Key Takeaways
The IEEE Spectrum webinar explores how AI-based virtual sensors can estimate signals that are difficult or costly to measure, such as battery state of charge (SOC) in Battery Management Systems. By integrating AI models into system-level design, developers can optimize models for memory footprint and execution speed while ensuring performance and deployment constraints are met.
Background: The Rise of Virtual Sensing in Industrial Systems
For decades, physical sensors have been the backbone of monitoring and control in industrial systems. From temperature gauges in chemical plants to pressure sensors in automotive engines, direct measurements powered real-time decision-making. But physical sensors come with limitations — they wear out, require calibration, add weight and cost, and sometimes can’t be placed where needed. In electric vehicles, for example, measuring battery state of charge directly is impossible without invasive techniques that compromise safety and lifespan.

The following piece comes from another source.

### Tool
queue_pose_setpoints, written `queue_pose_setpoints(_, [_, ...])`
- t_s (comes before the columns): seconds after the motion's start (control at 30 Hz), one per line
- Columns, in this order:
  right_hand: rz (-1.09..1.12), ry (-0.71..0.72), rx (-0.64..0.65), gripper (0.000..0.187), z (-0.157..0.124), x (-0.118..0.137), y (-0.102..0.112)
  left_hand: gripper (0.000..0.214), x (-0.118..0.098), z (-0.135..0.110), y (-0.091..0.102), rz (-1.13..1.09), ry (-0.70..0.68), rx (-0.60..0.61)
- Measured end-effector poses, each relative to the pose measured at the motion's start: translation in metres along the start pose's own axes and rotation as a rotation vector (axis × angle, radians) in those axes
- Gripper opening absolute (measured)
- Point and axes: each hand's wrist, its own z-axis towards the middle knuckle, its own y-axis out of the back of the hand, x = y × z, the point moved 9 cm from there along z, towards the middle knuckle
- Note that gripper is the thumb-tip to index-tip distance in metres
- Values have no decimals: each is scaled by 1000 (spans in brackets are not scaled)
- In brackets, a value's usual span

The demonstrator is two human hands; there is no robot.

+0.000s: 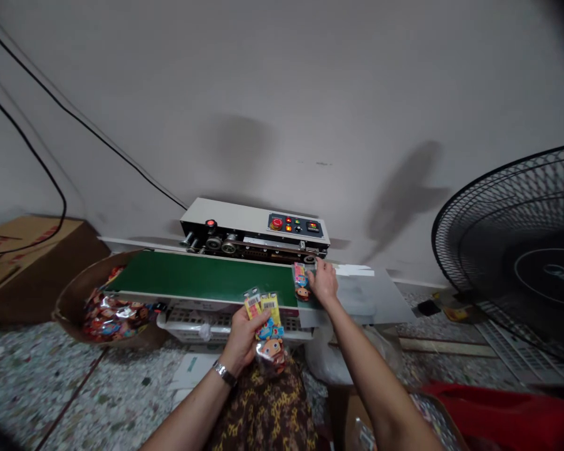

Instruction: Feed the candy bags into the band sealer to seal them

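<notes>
In my left hand (pixel 244 338), closed around their edges, are several clear toy packets (pixel 269 338). They have yellow barcode header cards and cartoon figures in blue with brown hair. My right hand (pixel 323 282) is at the right end of the band sealing machine (pixel 258 228), its thumb apart from bent fingers near the machine's slot. Just left of that thumb, another toy packet (pixel 301 282) with a pink header lies at the belt's right end. Whether the thumb touches its edge is hard to tell. The green conveyor belt (pixel 192 275) runs left from there.
A carton (pixel 68 300) full of shiny toy packets (pixel 115 316) stands under the belt's left end. A closed cardboard box (pixel 37 263) is farther left. A black fan (pixel 521 250) stands at right. Below the belt is a white basket (pixel 183 326); red material (pixel 502 416) lies lower right.
</notes>
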Motion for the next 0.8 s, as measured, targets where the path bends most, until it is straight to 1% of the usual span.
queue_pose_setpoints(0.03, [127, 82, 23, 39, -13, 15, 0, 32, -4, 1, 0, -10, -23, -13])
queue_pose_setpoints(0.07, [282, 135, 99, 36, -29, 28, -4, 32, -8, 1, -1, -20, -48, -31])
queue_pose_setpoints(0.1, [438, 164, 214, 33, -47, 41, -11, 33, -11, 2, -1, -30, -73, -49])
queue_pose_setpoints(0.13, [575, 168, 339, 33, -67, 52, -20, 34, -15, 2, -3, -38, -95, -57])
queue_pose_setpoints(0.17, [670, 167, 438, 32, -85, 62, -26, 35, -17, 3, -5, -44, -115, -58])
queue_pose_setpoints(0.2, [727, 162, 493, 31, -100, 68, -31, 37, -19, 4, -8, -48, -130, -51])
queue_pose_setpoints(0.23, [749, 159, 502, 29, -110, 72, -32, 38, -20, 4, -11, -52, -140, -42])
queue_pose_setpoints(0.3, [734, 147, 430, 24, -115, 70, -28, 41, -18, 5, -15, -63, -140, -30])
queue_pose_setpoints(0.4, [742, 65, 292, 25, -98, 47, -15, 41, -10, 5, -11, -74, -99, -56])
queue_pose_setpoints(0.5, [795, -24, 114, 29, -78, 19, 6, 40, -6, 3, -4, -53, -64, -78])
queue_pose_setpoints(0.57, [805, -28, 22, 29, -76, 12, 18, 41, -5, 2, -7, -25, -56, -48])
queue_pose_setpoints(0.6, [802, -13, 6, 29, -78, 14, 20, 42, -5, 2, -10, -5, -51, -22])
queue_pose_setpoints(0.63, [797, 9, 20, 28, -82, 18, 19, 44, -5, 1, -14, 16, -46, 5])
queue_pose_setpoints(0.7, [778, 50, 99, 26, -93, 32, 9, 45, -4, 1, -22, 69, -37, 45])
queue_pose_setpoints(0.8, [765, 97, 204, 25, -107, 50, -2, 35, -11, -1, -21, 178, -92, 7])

Virtual sensors emerged as a response. The idea isn’t new — model-based estimation has been used since the 1960s in aerospace and defense, most famously with Kalman filters estimating spacecraft trajectories. But those models relied on precise physics-based equations, which are hard to derive for complex, nonlinear systems like lithium-ion batteries or powertrain dynamics.
That’s where AI steps in. Instead of hand-crafted equations, AI models learn patterns from data. By training on historical sensor readings, temperature profiles, current draw, and known SOC values, neural networks can predict SOC with high accuracy — without adding a single physical sensor. This shift from physics-first to data-first modeling began gaining traction in the late 2010s, especially as embedded processors got powerful enough to run lightweight neural networks.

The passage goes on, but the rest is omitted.